• _WORK INSTRUCTIONS_: Retype the data below exactly; skip every image.

<<<<

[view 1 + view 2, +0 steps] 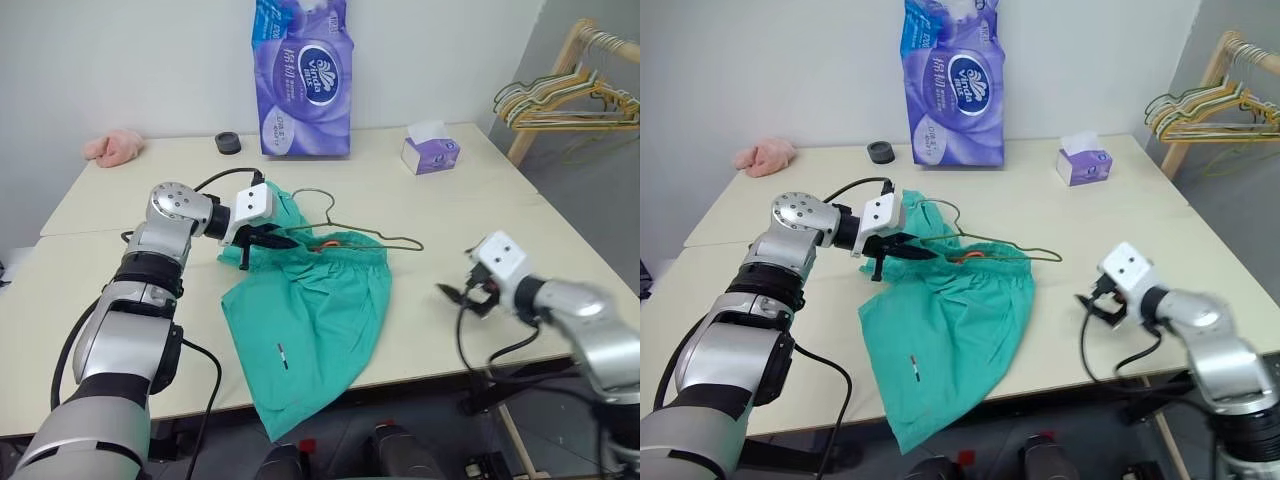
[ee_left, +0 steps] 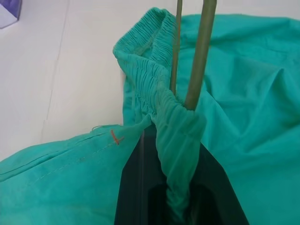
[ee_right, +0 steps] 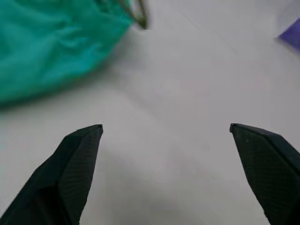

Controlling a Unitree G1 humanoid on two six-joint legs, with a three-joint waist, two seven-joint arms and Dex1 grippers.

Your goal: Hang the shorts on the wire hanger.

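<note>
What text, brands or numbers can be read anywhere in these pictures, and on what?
"Vinda": oval logo on the purple tissue pack.
Other print on that pack, including Chinese characters and a number at its top: too small to read.
Purple tissue box: no legible text.
Shorts: small marks, no words.

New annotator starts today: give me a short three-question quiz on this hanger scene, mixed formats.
1. True or false: the left end effector is shut on the waistband of the shorts.
2. The right end effector is: A) shut on the wire hanger, B) open over bare table, C) pinching the shorts.
3. Fill in: the wire hanger lies partly on the ____ and partly on the table.

Key: 1 true; 2 B; 3 shorts.
</note>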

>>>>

• _ANSWER TO THE EXERCISE_:
[view 1 + view 2, +0 steps] 
[ee_left, +0 steps] 
[ee_right, +0 steps] 

Controlling a Unitree G1 humanoid on two six-joint legs, with a three-joint waist, two seven-joint arms and Dex1 grippers.

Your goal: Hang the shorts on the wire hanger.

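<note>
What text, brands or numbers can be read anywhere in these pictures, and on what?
"Vinda": oval logo on the purple tissue pack.
Other print on that pack, including Chinese characters and a number at its top: too small to read.
Purple tissue box: no legible text.
Shorts: small marks, no words.

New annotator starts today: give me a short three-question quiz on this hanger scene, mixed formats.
1. True or false: the left end effector is shut on the waistband of the shorts.
2. The right end effector is: A) shut on the wire hanger, B) open over bare table, C) pinching the shorts.
3. Fill in: the wire hanger lies partly on the ____ and partly on the table.

Key: 1 true; 2 B; 3 shorts.
</note>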

No more work remains for this exercise.